■ Exercise objective ■
In the records below, some lines contain the word "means". Copy each of them.

■ Provided records ■
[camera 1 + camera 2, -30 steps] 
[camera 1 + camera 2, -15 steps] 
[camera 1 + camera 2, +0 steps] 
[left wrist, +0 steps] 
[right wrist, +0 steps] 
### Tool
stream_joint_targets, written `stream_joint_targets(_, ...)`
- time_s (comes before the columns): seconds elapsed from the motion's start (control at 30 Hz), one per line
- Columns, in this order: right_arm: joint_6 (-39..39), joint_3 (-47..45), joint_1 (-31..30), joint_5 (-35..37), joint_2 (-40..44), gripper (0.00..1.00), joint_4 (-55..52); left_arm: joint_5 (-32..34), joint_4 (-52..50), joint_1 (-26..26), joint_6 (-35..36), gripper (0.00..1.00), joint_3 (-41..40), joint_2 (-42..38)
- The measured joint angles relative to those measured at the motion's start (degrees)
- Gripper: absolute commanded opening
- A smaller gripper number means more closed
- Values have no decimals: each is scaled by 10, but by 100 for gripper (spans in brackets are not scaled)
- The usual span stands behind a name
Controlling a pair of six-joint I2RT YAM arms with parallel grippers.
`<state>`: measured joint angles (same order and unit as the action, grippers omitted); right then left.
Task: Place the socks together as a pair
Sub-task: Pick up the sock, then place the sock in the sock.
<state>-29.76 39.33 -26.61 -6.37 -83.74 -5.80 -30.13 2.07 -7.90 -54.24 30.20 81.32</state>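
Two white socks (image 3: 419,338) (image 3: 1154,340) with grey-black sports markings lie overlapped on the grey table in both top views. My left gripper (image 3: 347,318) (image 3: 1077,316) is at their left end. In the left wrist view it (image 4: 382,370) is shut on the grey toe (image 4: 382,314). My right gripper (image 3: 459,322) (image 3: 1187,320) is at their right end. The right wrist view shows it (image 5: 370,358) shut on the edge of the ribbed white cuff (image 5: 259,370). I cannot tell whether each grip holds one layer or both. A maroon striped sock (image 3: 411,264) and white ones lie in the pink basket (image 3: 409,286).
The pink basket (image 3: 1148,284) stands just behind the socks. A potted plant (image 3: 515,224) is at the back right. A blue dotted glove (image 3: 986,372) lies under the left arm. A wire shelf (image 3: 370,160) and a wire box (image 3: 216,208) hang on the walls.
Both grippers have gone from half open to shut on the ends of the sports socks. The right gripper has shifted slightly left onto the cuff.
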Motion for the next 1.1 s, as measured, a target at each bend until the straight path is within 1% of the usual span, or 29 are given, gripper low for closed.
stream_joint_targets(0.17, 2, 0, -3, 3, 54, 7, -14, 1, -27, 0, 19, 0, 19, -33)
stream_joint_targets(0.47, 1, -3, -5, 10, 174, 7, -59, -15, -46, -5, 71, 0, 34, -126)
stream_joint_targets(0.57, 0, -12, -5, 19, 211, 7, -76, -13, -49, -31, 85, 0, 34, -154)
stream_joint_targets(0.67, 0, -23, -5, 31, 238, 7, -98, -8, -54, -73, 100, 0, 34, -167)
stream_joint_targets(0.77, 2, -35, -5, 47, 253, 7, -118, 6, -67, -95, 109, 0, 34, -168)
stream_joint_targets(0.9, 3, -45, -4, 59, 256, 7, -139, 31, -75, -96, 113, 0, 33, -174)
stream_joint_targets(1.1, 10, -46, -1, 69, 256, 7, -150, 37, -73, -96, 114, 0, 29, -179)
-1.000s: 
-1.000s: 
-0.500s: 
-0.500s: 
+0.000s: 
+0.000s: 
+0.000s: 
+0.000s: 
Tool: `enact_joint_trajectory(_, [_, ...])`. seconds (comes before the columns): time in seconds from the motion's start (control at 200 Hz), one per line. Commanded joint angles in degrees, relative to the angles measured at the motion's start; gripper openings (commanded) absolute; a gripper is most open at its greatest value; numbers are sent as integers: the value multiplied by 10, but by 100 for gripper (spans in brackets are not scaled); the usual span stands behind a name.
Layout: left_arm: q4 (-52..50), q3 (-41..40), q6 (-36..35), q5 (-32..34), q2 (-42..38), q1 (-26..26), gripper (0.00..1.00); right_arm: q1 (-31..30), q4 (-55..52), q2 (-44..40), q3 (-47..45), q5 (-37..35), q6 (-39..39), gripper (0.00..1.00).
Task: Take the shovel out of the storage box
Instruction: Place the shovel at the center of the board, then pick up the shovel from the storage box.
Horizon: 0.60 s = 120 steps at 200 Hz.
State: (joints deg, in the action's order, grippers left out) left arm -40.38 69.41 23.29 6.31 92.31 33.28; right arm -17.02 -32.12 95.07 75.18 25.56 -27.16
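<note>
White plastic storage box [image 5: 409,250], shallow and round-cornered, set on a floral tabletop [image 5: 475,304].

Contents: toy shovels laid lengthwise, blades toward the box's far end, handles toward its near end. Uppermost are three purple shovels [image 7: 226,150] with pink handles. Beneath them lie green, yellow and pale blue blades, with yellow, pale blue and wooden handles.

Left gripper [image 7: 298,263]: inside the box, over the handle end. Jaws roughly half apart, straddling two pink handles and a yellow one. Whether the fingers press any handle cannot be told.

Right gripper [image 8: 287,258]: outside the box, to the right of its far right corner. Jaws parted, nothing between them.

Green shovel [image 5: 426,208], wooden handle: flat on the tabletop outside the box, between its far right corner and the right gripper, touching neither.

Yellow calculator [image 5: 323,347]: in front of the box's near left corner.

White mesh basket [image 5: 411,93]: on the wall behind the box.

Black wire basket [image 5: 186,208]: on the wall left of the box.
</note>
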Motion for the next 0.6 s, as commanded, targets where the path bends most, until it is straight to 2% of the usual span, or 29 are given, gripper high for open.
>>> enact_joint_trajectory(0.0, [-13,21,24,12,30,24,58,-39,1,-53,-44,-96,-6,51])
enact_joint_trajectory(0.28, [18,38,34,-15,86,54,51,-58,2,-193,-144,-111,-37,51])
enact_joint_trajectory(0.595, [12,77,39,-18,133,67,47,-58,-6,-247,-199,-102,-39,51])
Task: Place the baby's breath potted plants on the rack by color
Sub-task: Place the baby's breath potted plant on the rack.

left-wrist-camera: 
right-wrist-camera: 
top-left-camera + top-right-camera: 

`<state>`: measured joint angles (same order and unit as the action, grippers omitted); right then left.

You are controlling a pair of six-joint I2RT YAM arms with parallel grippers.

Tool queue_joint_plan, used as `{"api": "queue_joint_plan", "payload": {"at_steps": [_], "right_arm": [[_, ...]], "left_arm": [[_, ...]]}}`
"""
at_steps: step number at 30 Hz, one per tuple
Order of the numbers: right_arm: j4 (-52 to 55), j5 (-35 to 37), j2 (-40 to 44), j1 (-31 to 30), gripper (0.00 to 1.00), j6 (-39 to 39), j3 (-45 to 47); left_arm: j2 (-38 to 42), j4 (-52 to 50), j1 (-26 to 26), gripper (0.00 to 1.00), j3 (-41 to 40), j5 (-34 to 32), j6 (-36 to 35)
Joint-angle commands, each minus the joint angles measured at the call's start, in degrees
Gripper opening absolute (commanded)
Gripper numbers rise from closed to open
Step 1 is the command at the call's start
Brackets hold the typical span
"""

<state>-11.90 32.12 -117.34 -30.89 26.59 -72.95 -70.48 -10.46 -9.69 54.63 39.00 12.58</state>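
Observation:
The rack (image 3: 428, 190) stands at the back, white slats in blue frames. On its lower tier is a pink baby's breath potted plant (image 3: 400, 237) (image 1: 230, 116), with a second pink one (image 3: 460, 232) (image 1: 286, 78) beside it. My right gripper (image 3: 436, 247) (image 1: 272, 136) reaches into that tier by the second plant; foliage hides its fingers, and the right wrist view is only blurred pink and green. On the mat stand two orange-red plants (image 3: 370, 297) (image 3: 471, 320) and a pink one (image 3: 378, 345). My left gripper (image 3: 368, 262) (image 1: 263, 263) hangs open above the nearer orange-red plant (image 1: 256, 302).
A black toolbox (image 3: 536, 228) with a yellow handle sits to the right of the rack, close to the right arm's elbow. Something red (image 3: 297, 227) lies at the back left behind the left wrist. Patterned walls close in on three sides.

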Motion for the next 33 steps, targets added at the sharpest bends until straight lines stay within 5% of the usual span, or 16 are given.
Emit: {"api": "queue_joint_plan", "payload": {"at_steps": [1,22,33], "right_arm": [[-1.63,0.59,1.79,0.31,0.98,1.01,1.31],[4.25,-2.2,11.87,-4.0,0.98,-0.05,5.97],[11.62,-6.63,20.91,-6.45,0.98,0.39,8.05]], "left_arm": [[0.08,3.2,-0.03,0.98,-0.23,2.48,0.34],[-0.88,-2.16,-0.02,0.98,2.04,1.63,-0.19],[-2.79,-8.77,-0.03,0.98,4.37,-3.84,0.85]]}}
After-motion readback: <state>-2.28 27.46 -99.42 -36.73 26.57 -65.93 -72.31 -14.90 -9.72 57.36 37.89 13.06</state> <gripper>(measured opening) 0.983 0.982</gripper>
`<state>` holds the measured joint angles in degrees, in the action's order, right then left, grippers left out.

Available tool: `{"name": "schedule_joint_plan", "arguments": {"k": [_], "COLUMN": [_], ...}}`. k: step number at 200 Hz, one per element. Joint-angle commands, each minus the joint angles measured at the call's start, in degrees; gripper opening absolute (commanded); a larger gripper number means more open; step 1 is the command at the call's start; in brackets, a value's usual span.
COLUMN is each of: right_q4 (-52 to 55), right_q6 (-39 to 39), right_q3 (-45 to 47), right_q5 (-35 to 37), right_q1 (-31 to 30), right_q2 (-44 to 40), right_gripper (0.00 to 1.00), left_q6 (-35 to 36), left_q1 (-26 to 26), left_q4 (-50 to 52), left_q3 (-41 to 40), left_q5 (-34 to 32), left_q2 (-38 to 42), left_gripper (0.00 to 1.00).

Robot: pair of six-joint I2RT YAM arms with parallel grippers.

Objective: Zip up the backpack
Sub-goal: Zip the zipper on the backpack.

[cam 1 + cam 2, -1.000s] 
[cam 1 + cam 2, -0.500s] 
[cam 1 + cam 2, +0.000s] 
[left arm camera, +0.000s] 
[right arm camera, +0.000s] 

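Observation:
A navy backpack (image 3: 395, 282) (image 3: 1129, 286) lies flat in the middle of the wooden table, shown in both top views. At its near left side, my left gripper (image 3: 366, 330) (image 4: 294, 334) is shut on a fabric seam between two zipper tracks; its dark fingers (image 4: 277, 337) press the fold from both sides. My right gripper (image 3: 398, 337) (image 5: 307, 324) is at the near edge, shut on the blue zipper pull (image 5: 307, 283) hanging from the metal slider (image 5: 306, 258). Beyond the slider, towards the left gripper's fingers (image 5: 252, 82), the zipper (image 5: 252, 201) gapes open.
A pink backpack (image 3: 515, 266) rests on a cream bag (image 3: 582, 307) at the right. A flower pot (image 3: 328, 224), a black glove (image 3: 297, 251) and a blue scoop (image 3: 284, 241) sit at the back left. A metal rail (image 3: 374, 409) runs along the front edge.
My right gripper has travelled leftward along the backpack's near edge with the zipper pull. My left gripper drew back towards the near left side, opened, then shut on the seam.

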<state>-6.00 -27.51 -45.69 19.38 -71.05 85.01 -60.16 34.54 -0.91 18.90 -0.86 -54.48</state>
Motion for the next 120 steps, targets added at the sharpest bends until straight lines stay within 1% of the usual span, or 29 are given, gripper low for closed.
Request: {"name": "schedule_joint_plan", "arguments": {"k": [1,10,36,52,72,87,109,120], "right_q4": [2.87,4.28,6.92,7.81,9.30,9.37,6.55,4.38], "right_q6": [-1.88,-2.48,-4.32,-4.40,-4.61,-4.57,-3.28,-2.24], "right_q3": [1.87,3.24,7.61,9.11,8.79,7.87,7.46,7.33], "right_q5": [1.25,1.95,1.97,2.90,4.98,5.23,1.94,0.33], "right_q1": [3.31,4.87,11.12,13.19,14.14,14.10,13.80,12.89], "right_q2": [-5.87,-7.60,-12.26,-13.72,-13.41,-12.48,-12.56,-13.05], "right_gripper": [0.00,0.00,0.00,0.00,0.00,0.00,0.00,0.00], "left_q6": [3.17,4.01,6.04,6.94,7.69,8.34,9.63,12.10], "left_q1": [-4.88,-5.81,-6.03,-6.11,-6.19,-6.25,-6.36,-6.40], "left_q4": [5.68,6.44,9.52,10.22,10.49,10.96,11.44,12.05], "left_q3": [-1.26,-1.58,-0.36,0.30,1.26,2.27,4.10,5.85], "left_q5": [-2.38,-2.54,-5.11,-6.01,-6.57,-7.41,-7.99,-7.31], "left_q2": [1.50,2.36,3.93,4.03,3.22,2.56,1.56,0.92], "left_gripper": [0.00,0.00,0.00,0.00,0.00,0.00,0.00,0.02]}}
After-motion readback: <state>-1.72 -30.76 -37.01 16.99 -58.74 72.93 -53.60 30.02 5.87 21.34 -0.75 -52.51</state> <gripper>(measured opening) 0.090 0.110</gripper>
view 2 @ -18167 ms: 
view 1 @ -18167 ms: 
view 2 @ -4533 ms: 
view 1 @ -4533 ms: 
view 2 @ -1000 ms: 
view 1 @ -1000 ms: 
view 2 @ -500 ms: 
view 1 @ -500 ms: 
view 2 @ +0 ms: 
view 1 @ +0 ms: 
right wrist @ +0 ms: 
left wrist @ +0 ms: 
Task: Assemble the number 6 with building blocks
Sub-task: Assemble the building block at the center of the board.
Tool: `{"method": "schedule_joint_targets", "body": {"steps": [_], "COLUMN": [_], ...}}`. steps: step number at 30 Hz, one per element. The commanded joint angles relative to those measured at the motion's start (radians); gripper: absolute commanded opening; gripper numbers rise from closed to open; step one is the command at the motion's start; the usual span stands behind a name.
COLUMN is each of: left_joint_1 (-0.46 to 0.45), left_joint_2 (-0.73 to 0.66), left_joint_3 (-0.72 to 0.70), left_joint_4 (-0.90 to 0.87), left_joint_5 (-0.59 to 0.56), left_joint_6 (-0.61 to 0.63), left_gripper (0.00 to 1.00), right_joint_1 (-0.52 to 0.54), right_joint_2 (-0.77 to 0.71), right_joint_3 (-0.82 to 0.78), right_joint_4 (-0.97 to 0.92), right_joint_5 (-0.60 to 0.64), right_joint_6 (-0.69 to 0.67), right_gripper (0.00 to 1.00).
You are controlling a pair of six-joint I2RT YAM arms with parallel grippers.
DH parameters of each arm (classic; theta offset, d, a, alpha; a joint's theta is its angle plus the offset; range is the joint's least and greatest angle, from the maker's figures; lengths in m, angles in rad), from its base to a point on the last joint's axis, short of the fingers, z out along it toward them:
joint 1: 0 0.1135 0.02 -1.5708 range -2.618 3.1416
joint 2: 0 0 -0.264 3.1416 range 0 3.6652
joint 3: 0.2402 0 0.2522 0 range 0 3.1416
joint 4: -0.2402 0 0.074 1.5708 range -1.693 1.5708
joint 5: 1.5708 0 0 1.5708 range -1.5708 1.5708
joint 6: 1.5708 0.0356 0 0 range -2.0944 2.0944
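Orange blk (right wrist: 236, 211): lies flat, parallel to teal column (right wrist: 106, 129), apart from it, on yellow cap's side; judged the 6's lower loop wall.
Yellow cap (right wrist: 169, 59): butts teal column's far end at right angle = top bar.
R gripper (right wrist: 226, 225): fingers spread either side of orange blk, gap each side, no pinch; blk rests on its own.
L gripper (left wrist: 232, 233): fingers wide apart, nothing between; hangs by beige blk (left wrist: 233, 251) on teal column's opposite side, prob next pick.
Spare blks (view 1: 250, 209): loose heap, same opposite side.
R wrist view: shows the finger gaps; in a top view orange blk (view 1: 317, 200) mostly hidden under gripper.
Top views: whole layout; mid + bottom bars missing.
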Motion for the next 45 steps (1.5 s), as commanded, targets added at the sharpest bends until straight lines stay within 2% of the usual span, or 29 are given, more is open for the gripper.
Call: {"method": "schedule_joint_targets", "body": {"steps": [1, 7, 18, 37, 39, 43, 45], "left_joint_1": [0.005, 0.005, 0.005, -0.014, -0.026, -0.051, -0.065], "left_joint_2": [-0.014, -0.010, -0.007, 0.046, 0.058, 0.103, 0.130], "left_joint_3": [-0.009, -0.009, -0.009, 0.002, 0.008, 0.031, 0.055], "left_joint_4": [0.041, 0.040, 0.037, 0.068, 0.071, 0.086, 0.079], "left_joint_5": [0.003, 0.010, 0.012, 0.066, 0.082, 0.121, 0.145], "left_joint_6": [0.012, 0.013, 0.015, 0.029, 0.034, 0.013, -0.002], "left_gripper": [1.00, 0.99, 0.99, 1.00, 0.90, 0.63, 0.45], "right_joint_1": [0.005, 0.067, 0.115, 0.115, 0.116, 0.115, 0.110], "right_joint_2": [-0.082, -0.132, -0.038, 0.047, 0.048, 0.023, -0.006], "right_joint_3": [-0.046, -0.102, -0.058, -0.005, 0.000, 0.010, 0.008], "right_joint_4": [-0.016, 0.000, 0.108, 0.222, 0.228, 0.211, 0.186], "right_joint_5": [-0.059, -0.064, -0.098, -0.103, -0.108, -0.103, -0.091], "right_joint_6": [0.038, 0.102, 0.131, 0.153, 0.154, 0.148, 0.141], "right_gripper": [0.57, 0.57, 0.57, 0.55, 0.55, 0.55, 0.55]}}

■ Answer box ■
- A smaller gripper number means more closed
Available tool: `{"name": "schedule_joint_plan", "arguments": {"k": [_], "COLUMN": [_], ...}}`. k: step number at 200 Hz, one per element. Joint-angle commands, each minus the joint angles measured at the call's start, in degrees; gripper opening absolute (commanded); a larger gripper number means more open; step 1 is the command at the call's start; in brackets, a value's usual span.

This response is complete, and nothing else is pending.